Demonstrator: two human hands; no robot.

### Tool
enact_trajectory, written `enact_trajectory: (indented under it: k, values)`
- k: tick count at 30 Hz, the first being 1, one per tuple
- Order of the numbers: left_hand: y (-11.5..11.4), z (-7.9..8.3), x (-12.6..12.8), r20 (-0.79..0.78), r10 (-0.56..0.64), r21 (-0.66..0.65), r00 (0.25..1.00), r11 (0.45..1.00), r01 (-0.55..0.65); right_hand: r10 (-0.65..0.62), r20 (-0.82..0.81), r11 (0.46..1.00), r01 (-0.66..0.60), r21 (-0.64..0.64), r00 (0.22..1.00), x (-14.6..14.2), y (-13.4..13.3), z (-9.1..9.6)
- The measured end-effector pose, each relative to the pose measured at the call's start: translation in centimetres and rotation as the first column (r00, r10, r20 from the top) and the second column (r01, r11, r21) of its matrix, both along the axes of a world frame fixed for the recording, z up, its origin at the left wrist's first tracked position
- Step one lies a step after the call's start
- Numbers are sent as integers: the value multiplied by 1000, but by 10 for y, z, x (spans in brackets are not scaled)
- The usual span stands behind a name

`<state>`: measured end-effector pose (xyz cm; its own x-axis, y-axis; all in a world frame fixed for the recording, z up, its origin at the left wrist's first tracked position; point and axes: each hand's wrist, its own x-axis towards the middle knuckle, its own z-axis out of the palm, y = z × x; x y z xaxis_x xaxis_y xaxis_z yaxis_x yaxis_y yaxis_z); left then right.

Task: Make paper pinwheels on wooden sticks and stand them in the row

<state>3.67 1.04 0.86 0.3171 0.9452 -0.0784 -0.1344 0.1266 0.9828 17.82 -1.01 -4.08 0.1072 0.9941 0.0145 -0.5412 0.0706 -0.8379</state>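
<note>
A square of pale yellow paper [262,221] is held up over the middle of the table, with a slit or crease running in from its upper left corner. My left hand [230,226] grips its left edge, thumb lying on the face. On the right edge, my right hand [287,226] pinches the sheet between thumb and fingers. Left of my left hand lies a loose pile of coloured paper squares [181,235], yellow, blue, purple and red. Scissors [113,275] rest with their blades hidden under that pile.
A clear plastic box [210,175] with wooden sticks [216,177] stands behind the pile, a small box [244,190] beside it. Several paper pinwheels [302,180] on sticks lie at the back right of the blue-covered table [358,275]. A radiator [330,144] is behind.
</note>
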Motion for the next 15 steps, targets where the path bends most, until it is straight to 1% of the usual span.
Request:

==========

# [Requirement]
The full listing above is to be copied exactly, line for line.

# [Exercise response]
Demonstrator: two human hands; no robot.

### Tool
enact_trajectory, written `enact_trajectory: (indented under it: k, values)`
- k: tick count at 30 Hz, the first being 1, one per tuple
- Order of the numbers: left_hand: y (-11.5..11.4), z (-7.9..8.3), x (-12.6..12.8), r20 (-0.79..0.78), r10 (-0.56..0.64), r21 (-0.66..0.65), r00 (0.25..1.00), r11 (0.45..1.00), r01 (-0.55..0.65); right_hand: r10 (-0.65..0.62), r20 (-0.82..0.81), r11 (0.46..1.00), r01 (-0.66..0.60), r21 (-0.64..0.64), r00 (0.22..1.00), x (-14.6..14.2), y (-13.4..13.3), z (-9.1..9.6)
- The measured end-effector pose, each relative to the pose measured at the call's start: translation in centimetres and rotation as the first column (r00, r10, r20 from the top) and the second column (r01, r11, r21) of its matrix, both along the axes of a world frame fixed for the recording, z up, its origin at the left wrist's first tracked position
- Step one lies a step after the call's start
- Numbers are sent as integers: the value multiplied by 1000, but by 10 for y, z, x (spans in brackets are not scaled)
- The usual span stands behind a name

`<state>`: measured end-effector pose (xyz cm; its own x-axis, y-axis; all in a world frame fixed for the recording, z up, its origin at the left wrist's first tracked position; point and axes: each hand's wrist, its own x-axis towards the middle knuckle, its own z-axis out of the palm, y = z × x; x y z xaxis_x xaxis_y xaxis_z yaxis_x yaxis_y yaxis_z); left then right.

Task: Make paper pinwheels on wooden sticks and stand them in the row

<state>3.67 1.04 0.86 0.3171 0.9452 -0.0784 -0.1344 0.1266 0.9828 17.82 -1.01 -4.08 0.1072 0.9941 0.0145 -0.5412 0.0706 -0.8379</state>
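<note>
A square of pale yellow paper [262,221] is held up over the middle of the table, with a slit or crease running in from its upper left corner. My left hand [230,226] grips its left edge, thumb lying on the face. On the right edge, my right hand [287,226] pinches the sheet between thumb and fingers. Left of my left hand lies a loose pile of coloured paper squares [181,235], yellow, blue, purple and red. Scissors [113,275] rest with their blades hidden under that pile.
A clear plastic box [210,175] with wooden sticks [216,177] stands behind the pile, a small box [244,190] beside it. Several paper pinwheels [302,180] on sticks lie at the back right of the blue-covered table [358,275]. A radiator [330,144] is behind.
</note>
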Motion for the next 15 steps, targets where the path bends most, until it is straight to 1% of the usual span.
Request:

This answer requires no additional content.